It was nice to hear, in the words of a local columnist, the “moon bat” opinion out here in Chicago. I noticed that Brian Karfunkel’s letter conveniently left out two words that I mentioned over and over again in my Friday column. These two words are Michael Dukakis, another strong endorser of Deval Patrick. (He recently signed up to be a block captain in Brookline, the bastion of mainstream “leadership.”) When anyone is able to write a letter to the editor explaining why Dukakis, the most liberal Democrat of all time, likes this guy so much, and why you think Deval Patrick will be anything different than the years of Dukakis’ reign, when Taxachusetts became a common colloquialism, then you can talk to me about empty rhetoric and partisan endorsements.
Speaking of forgetting facts, you refer to several endorsements that Patrick has picked up, presumably due to his “leadership.” Mary Lauby, head of Jane Doe, Inc., gave money to Patrick as far back as 2005, before the ads came out.
Also, the board of Massachusetts Lawyers Weekly consists of a majority of Democrats, to say nothing of lawyers. The current and former Massachusetts AGs are both Democrats and both ran for governor (Tom Reilly and Scott Harshbarger). I’m not going to even bother to explain why it is unsurprising that a union endorsed the Democrat. And perhaps I didn’t mention in my last column the letters that Patrick sent to a jailhouse saying that not serving hot food and juice to inmates violated their constitutional rights, in addition to what is contained in the ads themselves.

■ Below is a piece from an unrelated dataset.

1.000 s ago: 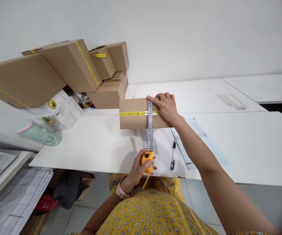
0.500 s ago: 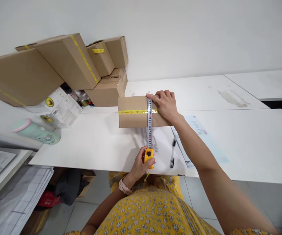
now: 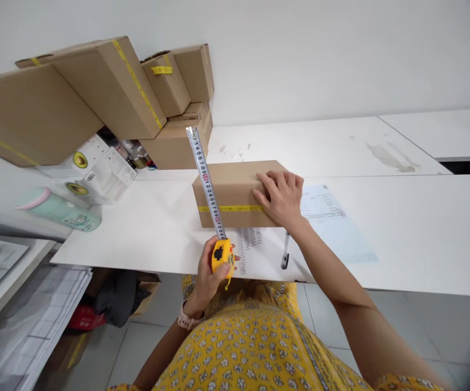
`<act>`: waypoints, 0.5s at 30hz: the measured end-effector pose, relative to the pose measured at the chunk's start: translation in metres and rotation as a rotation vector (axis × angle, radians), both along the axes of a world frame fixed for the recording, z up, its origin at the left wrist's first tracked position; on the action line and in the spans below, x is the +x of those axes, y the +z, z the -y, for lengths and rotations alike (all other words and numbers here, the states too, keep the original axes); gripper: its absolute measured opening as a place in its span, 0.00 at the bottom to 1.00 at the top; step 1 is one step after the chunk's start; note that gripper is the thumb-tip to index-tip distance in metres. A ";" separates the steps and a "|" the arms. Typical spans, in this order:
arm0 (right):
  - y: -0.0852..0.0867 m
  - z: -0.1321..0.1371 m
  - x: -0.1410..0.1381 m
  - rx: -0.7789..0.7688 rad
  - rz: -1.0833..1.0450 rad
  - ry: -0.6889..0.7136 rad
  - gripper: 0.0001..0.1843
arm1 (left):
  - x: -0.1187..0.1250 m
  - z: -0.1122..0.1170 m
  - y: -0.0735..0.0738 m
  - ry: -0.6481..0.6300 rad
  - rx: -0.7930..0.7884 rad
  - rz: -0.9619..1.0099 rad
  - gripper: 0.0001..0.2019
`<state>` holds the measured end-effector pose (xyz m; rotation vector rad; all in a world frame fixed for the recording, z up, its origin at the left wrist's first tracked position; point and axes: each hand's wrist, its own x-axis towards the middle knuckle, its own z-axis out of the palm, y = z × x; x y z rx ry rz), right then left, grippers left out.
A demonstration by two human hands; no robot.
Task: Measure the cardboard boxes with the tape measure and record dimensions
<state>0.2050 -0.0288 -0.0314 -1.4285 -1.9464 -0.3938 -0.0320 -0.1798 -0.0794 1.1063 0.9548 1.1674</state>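
Observation:
My left hand (image 3: 209,270) grips a yellow tape measure (image 3: 223,255) just past the near edge of the white table (image 3: 401,233). Its blade (image 3: 205,176) sticks out and up, slanting left across a brown cardboard box (image 3: 229,187) with a yellow tape stripe. My right hand (image 3: 282,196) lies on the box's right end with fingers flat on its top and front. The box rests on printed sheets (image 3: 251,244).
A black pen (image 3: 285,251) and a pale blue form (image 3: 332,222) lie right of the box. Several stacked cardboard boxes (image 3: 108,87), white product cartons (image 3: 96,174) and a mint green bottle (image 3: 61,210) sit at the left. A white wall rises behind.
The box has tipped toward me, its taped face now in front. The blade's tip has come free of the box's far edge and swung left and upward. My right hand slid down its right end.

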 end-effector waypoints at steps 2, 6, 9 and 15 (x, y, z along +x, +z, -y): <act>-0.015 0.024 0.000 -0.032 0.015 0.022 0.22 | -0.006 0.006 0.002 -0.011 -0.016 -0.036 0.32; -0.026 0.057 0.006 -0.108 -0.068 0.064 0.18 | -0.009 0.018 0.002 -0.131 -0.091 -0.097 0.34; -0.013 0.066 0.017 -0.083 -0.444 0.076 0.20 | -0.006 0.023 -0.001 -0.284 -0.071 -0.262 0.35; 0.020 0.074 0.033 -0.134 -1.178 0.253 0.23 | 0.001 0.022 -0.011 -0.472 0.142 -0.630 0.37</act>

Perhaps serving hot food and juice is “morally” the right thing to do, as you seem to assert. This is because Deval Patrick, clearly, is a positive, inspirational person. Perhaps it is unconstitutional for a convicted felon to not get extra fluff under their pillow, and a mint on top. Or maybe you find leadership in his association with corporate fraud at Ameriquest as their general counsel, or perhaps in his work as a top lawyer for Texaco (I’m betting not one of your favorite companies), or maybe it was his work at Coca-Cola, defending a massive corporation against claims of neglect and abuse of their workers in Columbia. These must all be inspiring stories. Big companies need lawyers, too!
After seeing the Maroon run column after column in praise of this South Side boy made good—I’m not so sure anyone knows what a leader is anymore. Apparently it’s someone who can “inspire them to be positive.” To me, that sounds like a bunch of bull. If Healey’s ads are “baseless,” as you claim, then you give me a call on Election Day. I’ll be in my basement worrying about how the state I grew up in is becoming even more of a laughing stock.
Fouth year in the College
In an unsigned editorial on Tuesday, October 24, 2006, the Maroon’s Editorial Board supported University plans to build a hotel in East Hyde Park on the site of the old Doctors Hospital. The piece explained how the hotel could improve the neighborhood’s status quo: prospective students often stay in downtown hotels and then “unassumingly [hop] on the Green Line when trying to get down to Hyde Park, so that, upon [their] arrival, [they] are greeted not by the charm of the neighborhood, but by its grimy outskirts.”
The day before that was published, my class on urban poverty discussed the University’s long, ugly history of maintaining a color line along East Cottage Grove Avenue. In conjunction with governmental efforts, many members of past Chicago administrations sought to keep the privileged white University community to the east of Cottage Grove and the “undesirable” black residents of the area to the west. It is no coincidence that the Green Line, which stops directly west of Cottage Grove, strikes the Maroon staff as the neighborhood’s “grimy outskirts.” Even if the description is accurate, it is incredibly irresponsible to refer to the disparity in such blasé terms. The editorial serves both to perpetuate ignorance as to why one side of Cottage Grove looks different from the others and to maintain a conceptual line of privilege.
Furthermore, I disagree with the judgment that the area is “grimy.” Washington Park, which stands between the Green Line stop and campus, is one of the most beautiful places around. And yet, most students I know have never taken the time to walk through it, appreciate its lagoons, and enjoy its open air. Students do not use the park because sentiments like those expressed in the Maroon continue to construct an invisible line between the University’s “us” and the neighborhood’s “them.” We should know better by now. Let’s open a dialogue about how the University could positively influence any “grimy outskirts” that are, in large part, its own creation. Let’s encourage students to enjoy all of the area’s resources, not just those east of the former color line. And let’s not be so ignorant as to tell students to stay east of Cottage Grove without the slightest sign of awareness that there is a troubled history at issue.